The Liberals held a leadership convention in 1968 to replace the Prime Minister Lester Pearson and give the new leader adequate time before an election.

Both men were famous for keeping their cool.

Before his first term as Prime Minister, Trudeau has worked as a lawyer and law professor and had only three years of experience in public office

Some criticism against Obama was his lack of executive experience, but he did have more than three years in public office before winning the democratic contest and becoming the President of the United States.

Obama spent a great deal of time traveling across the United States in sharing his plan, his vision for the leadership and candidate for the Democrats. The favourite was Hilary Clinton and Obama was considered a long shot.

Both men garnered attention, locally, nationally, international stage through "Charisma" and a fawning press before their attainment of their final prize.



Trudeau mania that swept him into the leadership in 1968. The first election in  1972 may have not been enough to keep the Liberal PM, but  David Lewis, leader of the NDP made an offer Trudeau could not refuse a coalition to sustain his power. The Liberals barely won in 1972.The NDP propped up Pierre Trudeau's Liberal government in exchange for the implementation of NDP proposals such as the creation of Petro-Canada as a crown corporation. In 1974 David Lewis was rewarded with a loss of half his seats including his own on a swing of 2.40%.

Politics is about winning and holding onto power. The Liberals did a deal with David Lewis to hold power.
In the l972 federal election, Pierre Trudeau's Liberals won l09 seats to 107 for Robert Stanfield's Conservatives and needed the support of the NDP to stay in power. David Lewis of the NDP, in exchange for an NDP shopping list, agreed to support the Liberals without entering into a coalition.
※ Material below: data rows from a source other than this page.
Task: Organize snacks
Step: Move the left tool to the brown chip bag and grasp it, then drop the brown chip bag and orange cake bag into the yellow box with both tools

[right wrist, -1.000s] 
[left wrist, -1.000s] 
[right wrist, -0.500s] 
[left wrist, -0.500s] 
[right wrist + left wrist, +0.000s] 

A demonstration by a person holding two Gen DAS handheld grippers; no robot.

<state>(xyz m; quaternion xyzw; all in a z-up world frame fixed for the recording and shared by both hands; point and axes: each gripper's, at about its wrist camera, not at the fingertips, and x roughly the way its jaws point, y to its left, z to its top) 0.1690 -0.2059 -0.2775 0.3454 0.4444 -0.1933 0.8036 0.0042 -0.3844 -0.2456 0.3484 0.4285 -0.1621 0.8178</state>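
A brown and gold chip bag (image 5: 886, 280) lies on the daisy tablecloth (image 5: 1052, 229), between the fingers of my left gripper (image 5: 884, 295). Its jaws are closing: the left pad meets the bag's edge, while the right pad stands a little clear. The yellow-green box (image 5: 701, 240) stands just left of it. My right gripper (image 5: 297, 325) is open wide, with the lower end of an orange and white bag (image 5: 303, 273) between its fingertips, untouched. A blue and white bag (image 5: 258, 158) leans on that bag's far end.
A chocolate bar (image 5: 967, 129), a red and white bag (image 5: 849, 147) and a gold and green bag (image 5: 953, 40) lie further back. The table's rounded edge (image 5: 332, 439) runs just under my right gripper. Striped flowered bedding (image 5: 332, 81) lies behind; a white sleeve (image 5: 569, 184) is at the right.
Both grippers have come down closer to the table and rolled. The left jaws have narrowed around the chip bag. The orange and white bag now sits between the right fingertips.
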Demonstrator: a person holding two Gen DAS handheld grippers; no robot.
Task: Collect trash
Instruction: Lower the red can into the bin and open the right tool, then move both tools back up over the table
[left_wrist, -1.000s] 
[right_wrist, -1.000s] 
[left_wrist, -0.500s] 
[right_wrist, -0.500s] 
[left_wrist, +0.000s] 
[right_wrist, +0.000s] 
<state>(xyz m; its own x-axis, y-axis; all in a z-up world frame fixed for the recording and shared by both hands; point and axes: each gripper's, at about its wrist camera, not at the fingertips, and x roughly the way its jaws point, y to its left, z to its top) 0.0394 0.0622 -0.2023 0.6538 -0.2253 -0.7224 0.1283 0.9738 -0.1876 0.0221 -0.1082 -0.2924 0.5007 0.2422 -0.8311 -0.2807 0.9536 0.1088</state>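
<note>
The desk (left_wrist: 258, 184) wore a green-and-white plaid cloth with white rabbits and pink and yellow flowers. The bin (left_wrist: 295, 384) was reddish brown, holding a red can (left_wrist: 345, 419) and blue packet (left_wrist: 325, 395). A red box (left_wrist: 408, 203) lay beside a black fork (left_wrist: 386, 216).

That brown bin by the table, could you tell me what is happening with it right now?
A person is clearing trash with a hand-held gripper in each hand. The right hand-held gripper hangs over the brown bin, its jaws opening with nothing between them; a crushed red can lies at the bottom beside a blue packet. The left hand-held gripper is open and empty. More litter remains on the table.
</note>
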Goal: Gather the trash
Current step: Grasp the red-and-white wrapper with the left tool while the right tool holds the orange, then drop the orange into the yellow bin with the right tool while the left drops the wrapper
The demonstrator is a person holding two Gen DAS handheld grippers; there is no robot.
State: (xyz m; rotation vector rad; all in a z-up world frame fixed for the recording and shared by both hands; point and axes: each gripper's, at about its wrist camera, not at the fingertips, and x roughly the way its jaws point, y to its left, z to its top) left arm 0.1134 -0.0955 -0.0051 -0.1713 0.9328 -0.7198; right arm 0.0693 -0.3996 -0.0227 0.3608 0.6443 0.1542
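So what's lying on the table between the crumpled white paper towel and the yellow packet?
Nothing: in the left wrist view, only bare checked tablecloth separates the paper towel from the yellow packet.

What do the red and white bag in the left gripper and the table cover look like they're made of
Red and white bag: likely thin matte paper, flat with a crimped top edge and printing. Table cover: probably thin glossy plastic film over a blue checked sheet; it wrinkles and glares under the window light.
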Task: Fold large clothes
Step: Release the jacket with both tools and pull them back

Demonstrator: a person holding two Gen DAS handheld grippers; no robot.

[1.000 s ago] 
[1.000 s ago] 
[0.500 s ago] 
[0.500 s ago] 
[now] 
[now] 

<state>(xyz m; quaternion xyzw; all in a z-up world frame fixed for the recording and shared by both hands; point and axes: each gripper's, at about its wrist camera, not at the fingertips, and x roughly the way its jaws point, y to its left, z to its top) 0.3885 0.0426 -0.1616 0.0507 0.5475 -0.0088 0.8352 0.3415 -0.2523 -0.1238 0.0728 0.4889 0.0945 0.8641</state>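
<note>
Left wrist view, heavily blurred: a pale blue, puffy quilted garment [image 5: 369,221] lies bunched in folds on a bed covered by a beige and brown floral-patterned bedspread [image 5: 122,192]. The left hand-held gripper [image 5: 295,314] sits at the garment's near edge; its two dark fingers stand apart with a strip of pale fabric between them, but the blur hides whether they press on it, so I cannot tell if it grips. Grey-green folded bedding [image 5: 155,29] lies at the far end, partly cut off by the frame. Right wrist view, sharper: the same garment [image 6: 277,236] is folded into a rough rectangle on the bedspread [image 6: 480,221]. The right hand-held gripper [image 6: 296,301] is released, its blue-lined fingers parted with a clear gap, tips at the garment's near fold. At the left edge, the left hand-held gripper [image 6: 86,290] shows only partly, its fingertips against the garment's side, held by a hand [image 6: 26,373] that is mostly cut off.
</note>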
Trudeau yielded to stay in power.

There is plenty to criticize about the record of Pierre Trudeau but one thing that will stand to his credit for all time was his view that under no circumstances would he make deals with the separatist devil.- David Asper

It is too early to judge how history will measure Obama.

The spending priorities during the Trudeau years, the nationalization and foreign policy did create some serious problems. Socialism has retreated and is considered a failed economic theory.

China and India are adopting entrepreneur-capitalism to lift their poor. On May 25, 2010 Charles Schram appeared on Charlie Rose here.
Economic growth is critical to establishing social stability, which is the ultimate objective of these counterinsurgency campaigns and disaster-relief efforts. Various obstacles, such as insurgencies and inadequacies in infrastructure, have made economic development difficult in these countries, of course, but these difficulties cannot be blamed exclusively on such obstacles. A central element in the failure to establish robust economies in war-torn or disaster-stricken countries is the prevailing doctrine of international development, according to which strong economies cannot emerge in poor countries. -Expeditionary Economics
Some in the U.S. are suggesting the economic priorities of the Obama administration, Democratic controlled Senate, Congress are too Liberal, too vague in specifics to help solve the problems.

3 comments:

Brian Busby said...

Interesting to read your comparisons.

A couple of corrections: While Pierre Trudeau did indeed ride a wave Trudeaumania to the leadership, his first federal election as Prime Minister took place in June 1968, two months after he's succeeded Pearson, not in 1972. It was a convincing victory with over 45% of the vote, but by the 1972 election Trudeaumania was no more. You're correct, of course, that the Liberals barely beat the PCs. That said, the NDP never formed a coalition with the Liberal minority.

CanadianSense said...

Thanks, if it read that way it may cause confusion.

The Liberal party handed the "baton" to Trudeau to have enough time before the next election.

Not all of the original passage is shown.